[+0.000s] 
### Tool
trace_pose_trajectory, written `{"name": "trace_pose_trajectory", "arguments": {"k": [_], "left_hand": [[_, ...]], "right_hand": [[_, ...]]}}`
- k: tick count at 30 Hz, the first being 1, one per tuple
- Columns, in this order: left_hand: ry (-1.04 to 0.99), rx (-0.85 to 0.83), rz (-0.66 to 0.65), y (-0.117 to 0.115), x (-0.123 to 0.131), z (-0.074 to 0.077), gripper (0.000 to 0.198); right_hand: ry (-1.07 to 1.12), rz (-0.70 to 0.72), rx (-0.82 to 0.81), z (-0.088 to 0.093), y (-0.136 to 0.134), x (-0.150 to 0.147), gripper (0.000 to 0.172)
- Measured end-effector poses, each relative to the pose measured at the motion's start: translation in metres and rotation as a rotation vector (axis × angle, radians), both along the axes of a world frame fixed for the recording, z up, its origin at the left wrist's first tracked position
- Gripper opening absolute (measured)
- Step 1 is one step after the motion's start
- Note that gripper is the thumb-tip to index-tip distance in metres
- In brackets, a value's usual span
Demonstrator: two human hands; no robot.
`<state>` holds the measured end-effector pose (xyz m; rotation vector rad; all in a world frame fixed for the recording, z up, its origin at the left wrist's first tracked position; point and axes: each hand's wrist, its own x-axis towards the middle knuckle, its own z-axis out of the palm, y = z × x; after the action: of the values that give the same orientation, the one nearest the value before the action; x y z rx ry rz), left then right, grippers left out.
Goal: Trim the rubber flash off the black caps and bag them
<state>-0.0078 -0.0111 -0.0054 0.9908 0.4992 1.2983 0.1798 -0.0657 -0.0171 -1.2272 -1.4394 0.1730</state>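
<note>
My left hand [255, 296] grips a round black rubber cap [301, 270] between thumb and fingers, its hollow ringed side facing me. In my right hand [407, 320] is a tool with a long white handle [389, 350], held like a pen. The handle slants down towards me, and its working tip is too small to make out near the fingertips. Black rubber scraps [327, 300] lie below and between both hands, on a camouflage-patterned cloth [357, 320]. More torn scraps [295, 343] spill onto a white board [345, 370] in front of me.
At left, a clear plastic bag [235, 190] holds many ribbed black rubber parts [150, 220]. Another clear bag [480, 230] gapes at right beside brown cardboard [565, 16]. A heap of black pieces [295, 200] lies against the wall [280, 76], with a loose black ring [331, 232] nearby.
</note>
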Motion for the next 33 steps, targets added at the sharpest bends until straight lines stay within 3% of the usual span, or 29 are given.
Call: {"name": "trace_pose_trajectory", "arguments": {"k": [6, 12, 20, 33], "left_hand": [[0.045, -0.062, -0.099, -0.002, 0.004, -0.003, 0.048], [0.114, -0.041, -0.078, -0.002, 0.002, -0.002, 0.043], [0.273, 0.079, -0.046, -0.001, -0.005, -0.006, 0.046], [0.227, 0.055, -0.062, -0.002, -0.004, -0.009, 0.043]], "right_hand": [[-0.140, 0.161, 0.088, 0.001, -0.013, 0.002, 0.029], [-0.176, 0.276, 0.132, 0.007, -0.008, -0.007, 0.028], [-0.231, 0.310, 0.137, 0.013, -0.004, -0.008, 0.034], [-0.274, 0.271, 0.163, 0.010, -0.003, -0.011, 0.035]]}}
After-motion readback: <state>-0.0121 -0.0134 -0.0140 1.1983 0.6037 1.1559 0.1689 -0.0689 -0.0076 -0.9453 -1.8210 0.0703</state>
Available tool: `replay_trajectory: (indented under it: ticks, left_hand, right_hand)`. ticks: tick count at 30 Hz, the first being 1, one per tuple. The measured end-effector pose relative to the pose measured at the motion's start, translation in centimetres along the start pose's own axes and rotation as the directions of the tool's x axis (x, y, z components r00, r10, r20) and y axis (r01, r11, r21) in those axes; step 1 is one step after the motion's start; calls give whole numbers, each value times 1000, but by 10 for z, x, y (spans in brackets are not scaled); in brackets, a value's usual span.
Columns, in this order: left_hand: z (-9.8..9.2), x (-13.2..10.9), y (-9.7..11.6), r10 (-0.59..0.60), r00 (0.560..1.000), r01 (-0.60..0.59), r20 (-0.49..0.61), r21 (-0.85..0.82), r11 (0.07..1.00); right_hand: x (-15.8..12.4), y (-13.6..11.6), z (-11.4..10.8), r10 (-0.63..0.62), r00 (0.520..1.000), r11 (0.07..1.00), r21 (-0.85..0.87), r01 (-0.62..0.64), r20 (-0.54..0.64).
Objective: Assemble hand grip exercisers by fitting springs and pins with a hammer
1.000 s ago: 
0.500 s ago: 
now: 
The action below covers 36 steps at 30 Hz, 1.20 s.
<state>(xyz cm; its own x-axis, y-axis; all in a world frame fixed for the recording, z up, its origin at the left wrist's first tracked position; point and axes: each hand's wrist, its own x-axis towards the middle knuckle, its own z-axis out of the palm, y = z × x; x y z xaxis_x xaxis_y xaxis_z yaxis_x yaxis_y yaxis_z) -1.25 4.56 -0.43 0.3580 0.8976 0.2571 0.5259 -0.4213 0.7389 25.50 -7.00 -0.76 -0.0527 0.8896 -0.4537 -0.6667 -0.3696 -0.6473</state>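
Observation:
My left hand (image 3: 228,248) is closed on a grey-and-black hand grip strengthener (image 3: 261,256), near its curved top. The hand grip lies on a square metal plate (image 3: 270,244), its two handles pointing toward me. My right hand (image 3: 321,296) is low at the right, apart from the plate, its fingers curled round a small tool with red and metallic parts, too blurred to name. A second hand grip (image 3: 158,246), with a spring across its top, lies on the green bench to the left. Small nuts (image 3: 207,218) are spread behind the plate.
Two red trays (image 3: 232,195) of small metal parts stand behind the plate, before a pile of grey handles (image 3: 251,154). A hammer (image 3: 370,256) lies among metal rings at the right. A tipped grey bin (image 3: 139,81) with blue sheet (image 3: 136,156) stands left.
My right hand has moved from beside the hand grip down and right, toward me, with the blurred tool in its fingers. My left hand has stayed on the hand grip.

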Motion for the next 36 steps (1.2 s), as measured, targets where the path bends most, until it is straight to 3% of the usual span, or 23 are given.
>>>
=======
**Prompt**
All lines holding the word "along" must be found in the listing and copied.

**Solved problem**
- Measured end-effector poses, each relative to the pose measured at the motion's start: translation in metres and rotation as a rotation vector (axis × angle, radians), both along the axes of a world frame fixed for the recording, z up, its origin at the left wrist's first tracked position
Available tool: `replay_trajectory: (indented under it: ticks, left_hand, right_hand)`. ticks: tick count at 30 Hz, the first being 1, one per tuple. The measured end-effector pose relative to the pose measured at the motion's start, translation in centimetres along the start pose's own axes and rotation as the directions of the tool's x axis (x, y, z components r00, r10, r20) and y axis (r01, r11, r21) in those axes; step 1 is one step after the motion's start; calls give whole numbers, each value times 1000, but by 10 for z, x, y (spans in brackets are not scaled); in brackets, a value's usual span.

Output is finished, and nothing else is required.